Intradermal (ID) delivery has been shown to accelerate insulin pharmacokinetics (PK). We compared the PK and pharmacodynamic (PD) effects of insulin lispro administered before two daily standardized solid mixed meals (breakfast and lunch), using microneedle-based ID or traditional subcutaneous (SC) delivery.


The study included 22 subjects with type 1 diabetes in an eight-arm full crossover block design. One arm established each subject's optimal meal dose. In six additional arms, the optimal, higher, and lower doses (+30%, -30%) were each given ID and SC delivery, in random order. The final arm assessed earlier timing for the ID optimal dose (-12 versus -2 min). The PK/PD data were collected for 6 h following meals.
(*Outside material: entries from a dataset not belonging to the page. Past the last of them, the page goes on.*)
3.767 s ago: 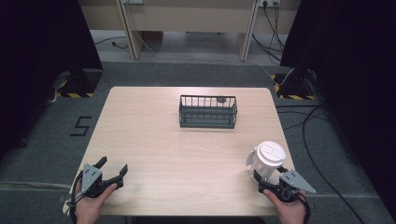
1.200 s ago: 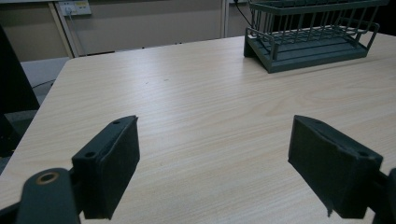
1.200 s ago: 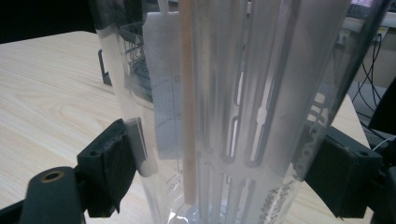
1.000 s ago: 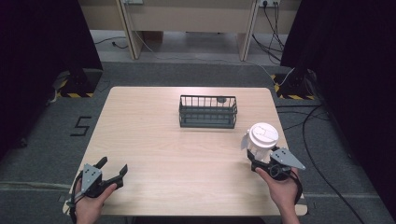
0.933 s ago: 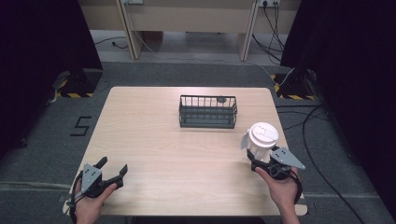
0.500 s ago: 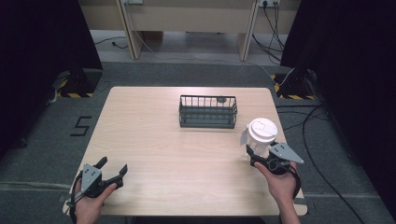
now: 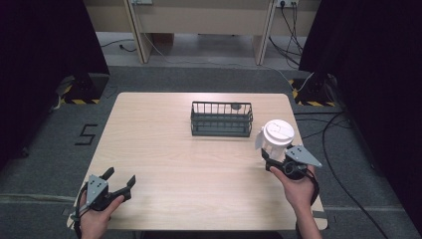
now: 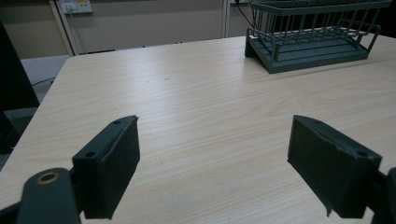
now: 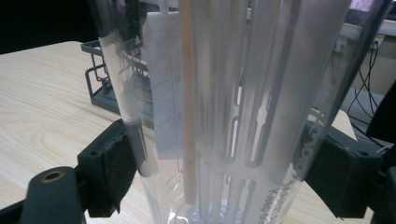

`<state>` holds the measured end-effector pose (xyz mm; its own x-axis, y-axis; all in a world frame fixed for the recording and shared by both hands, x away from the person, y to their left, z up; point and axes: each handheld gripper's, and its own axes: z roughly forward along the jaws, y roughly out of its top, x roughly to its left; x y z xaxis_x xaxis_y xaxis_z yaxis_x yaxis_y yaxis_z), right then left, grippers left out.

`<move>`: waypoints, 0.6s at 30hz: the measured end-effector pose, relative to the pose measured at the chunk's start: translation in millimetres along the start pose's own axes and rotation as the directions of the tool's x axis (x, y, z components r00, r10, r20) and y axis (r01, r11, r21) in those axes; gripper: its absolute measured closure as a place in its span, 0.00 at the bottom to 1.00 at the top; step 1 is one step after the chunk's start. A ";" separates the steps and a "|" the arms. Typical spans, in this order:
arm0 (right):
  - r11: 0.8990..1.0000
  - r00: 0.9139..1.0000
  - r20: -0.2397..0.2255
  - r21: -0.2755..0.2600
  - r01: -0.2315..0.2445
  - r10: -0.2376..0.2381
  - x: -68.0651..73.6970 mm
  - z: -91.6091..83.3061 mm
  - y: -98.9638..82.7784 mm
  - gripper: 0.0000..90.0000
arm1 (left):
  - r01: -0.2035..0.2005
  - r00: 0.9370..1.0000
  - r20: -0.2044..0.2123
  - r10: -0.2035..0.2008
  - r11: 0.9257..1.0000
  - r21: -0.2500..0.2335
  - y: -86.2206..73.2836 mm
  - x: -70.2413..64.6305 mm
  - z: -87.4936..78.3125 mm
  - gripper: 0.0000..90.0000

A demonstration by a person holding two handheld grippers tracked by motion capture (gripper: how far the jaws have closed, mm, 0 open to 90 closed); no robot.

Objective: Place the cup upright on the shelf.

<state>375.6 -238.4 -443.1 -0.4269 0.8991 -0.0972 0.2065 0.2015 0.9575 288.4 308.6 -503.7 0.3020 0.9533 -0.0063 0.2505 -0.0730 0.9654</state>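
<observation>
Since a few seconds ago the clear cup (image 7: 276, 137) with its white lid has travelled up the right side of the table (image 7: 164, 129), from the near right corner to a spot just off the wire basket's (image 7: 221, 119) right end; the other hand hasn't budged.

Going left to right: the left gripper (image 7: 118, 181) sits at about seven o'clock on the table, jaws spread wide with nothing between them, resting low over bare wood. The basket stands at roughly twelve o'clock, past centre. At about three o'clock the right gripper (image 7: 273, 155) is clamped on the cup's lower body, lifted off the table.

From where I stand, the worry is the grip: smooth plastic, squeezed low, with a tall body above. Tilt it toward the basket too fast and it could swing or slip through the pads. The cup could also catch the basket's rim and snag.
</observation>
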 end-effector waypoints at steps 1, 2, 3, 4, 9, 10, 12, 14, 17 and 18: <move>1.000 1.000 -0.002 -0.001 -0.001 0.001 0.0 0.9 1.0 0.21 | 0.000 1.000 0.000 0.000 1.000 0.000 0.0 0.0 -0.1 0.18; 1.000 1.000 -0.003 0.000 -0.002 0.002 -0.1 1.7 2.1 0.21 | 0.000 1.000 0.000 0.000 1.000 -0.001 0.0 0.0 0.0 0.18; 1.000 1.000 -0.002 -0.001 0.000 0.000 -0.3 2.6 3.1 0.21 | 0.000 1.000 -0.001 0.000 1.000 -0.001 0.0 0.1 -0.1 0.18; 1.000 1.000 -0.003 0.001 -0.001 0.001 -0.2 3.3 4.1 0.21 | 0.000 1.000 0.000 0.000 1.000 -0.001 0.0 0.1 -0.1 0.18; 1.000 1.000 -0.006 0.000 0.000 0.000 -0.4 7.9 8.4 0.21 | 0.002 1.000 0.001 -0.002 1.000 -0.001 0.0 0.1 0.0 0.18; 1.000 1.000 -0.006 -0.001 -0.002 0.002 -0.4 8.7 8.8 0.21 | 0.002 1.000 0.001 -0.002 1.000 0.000 -0.1 0.1 0.0 0.18; 1.000 1.000 -0.006 0.001 0.000 0.000 -0.9 10.3 10.1 0.21 | 0.003 1.000 0.001 -0.003 1.000 0.000 -0.1 0.2 0.0 0.18; 1.000 1.000 -0.007 0.001 -0.002 0.002 -1.1 11.9 11.3 0.21 | 0.003 1.000 0.000 -0.003 1.000 0.000 -0.1 0.2 0.0 0.18; 1.000 1.000 -0.009 0.000 -0.006 0.006 -1.3 13.6 13.1 0.21 | 0.003 1.000 -0.001 -0.003 1.000 0.000 -0.1 0.2 0.0 0.18; 1.000 1.000 -0.009 -0.001 -0.006 0.006 -1.5 14.1 13.6 0.21 | 0.002 1.000 -0.001 -0.002 1.000 0.000 0.0 0.2 -0.1 0.18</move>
<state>391.5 -231.5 -433.7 -0.4330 0.8970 -0.0887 0.2087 0.1955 0.9583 288.4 308.8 -503.8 0.3009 0.9536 -0.0078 0.2510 -0.0713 0.9654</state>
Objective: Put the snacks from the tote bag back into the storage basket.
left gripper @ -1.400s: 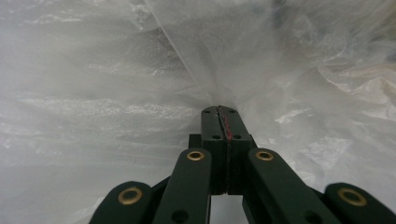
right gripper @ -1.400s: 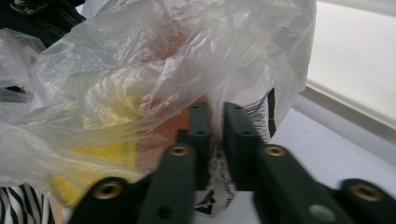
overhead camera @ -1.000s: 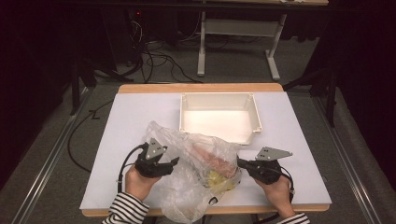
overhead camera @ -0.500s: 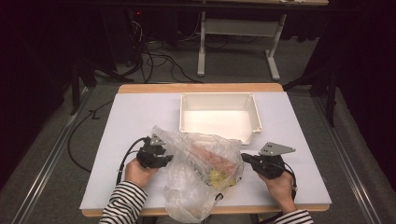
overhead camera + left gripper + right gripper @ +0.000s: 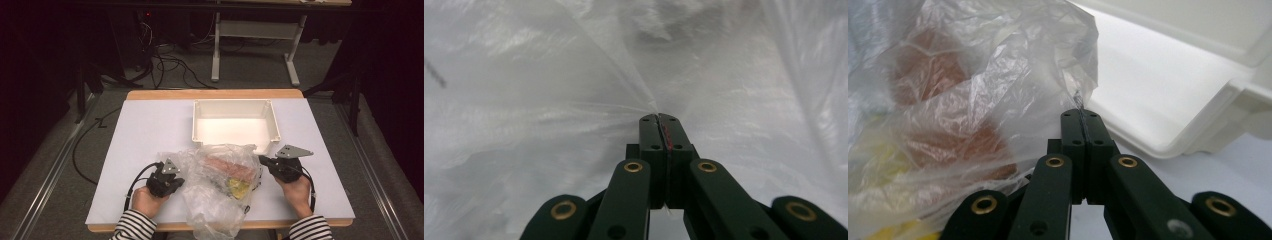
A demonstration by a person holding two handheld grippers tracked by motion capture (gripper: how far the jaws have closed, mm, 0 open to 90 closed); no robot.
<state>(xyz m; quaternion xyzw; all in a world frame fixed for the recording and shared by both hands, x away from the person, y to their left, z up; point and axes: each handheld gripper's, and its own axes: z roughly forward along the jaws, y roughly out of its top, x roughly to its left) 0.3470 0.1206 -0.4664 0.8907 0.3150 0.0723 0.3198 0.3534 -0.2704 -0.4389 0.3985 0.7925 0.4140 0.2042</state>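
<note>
Clear plastic bag [image 5: 220,185] at lower centre clamped by left gripper [image 5: 659,119] and right gripper [image 5: 1081,114]: pull apart gently, evenly, avoiding tearing film

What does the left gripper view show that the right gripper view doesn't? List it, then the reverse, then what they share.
Left gripper view: the left gripper, jaws just closed, pinching plain film of the plastic bag. Right gripper view: the right gripper shut on the bag's edge, reddish-brown contents and yellow contents behind the film, and the white tray. Shared: black jaws clamped on that clear bag.
</note>
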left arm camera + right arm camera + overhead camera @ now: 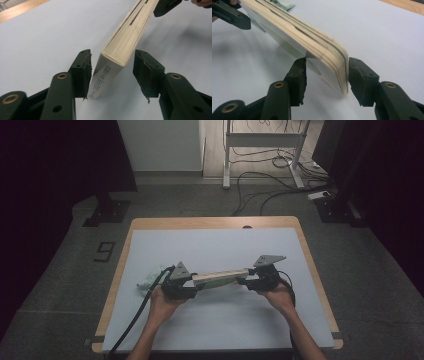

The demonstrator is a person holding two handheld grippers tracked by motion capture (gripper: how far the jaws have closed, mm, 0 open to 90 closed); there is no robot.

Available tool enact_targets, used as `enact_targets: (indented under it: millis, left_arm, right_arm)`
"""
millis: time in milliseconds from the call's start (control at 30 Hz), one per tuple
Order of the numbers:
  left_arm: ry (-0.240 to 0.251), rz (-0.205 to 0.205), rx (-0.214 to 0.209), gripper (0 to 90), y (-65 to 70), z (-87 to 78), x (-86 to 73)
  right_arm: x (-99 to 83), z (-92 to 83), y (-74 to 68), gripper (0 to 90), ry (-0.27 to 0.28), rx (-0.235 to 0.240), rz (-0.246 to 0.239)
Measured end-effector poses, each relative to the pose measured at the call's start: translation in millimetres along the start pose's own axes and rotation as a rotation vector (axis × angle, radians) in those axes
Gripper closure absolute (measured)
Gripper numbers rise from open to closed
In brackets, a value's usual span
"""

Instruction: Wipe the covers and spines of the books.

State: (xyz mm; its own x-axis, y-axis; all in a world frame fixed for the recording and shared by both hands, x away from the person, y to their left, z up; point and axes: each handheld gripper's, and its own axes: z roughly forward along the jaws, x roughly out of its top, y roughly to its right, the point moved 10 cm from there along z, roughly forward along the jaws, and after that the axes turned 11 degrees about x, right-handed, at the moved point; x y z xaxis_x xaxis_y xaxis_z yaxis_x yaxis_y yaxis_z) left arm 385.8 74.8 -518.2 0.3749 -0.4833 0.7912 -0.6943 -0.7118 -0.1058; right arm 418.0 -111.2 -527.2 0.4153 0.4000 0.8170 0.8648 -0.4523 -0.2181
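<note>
Book (117, 60), spine print unreadable

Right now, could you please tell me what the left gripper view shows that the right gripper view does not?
Left gripper view: the print on the book's spine, and a clear gap between the book and the finger on the picture's right. Right gripper view: a green cloth behind the book, and fingers close against the book's sides. Both: the book, the white mat and a strip of wooden table.
</note>
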Motion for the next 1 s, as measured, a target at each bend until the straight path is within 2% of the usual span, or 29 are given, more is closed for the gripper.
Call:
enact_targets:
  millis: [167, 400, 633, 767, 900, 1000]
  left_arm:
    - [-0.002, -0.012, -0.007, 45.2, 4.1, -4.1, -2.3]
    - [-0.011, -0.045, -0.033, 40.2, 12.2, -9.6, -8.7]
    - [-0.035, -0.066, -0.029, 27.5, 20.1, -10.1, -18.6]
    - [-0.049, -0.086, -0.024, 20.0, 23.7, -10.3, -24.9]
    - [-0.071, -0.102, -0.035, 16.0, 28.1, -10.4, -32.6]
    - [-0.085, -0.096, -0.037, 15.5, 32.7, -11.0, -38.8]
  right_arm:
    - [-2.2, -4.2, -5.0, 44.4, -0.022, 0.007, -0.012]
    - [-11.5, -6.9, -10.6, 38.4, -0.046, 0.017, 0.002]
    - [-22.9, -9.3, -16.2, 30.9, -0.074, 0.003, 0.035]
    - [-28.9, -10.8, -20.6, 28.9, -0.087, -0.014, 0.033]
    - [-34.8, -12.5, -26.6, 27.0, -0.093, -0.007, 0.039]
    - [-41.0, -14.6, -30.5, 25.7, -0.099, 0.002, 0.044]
Intravenous basal regular insulin was given throughout, and premeal blood glucose (BG) adjusted to 115 mg/dl.


The primary end point, postprandial time in range (70-180 mg/dl), showed no route-based differences with a high level of overall BG control for both SC and ID delivery. Secondary insulin PK end points showed more rapid ID availability versus SC across doses and meals (∆Tmax -16 min, ∆T50rising -7 min, ∆T50falling -30 min, all p < .05). Both intrasubject and intersubject variability for ID Tmax were significantly lower. Intradermal delivery showed modest, statistically significant secondary PD differences across doses and meals, generally within 90-120 min postprandially (∆12 mg/dl BG at 90 min, ∆7 mg/dl BGmax, ∆7 mg/dl mean BG 0-2 h, all p < .05).


This study indicates that ID insulin delivery is superior to SC delivery in speed of systemic availability and PK consistency and may improve postprandial glucose control.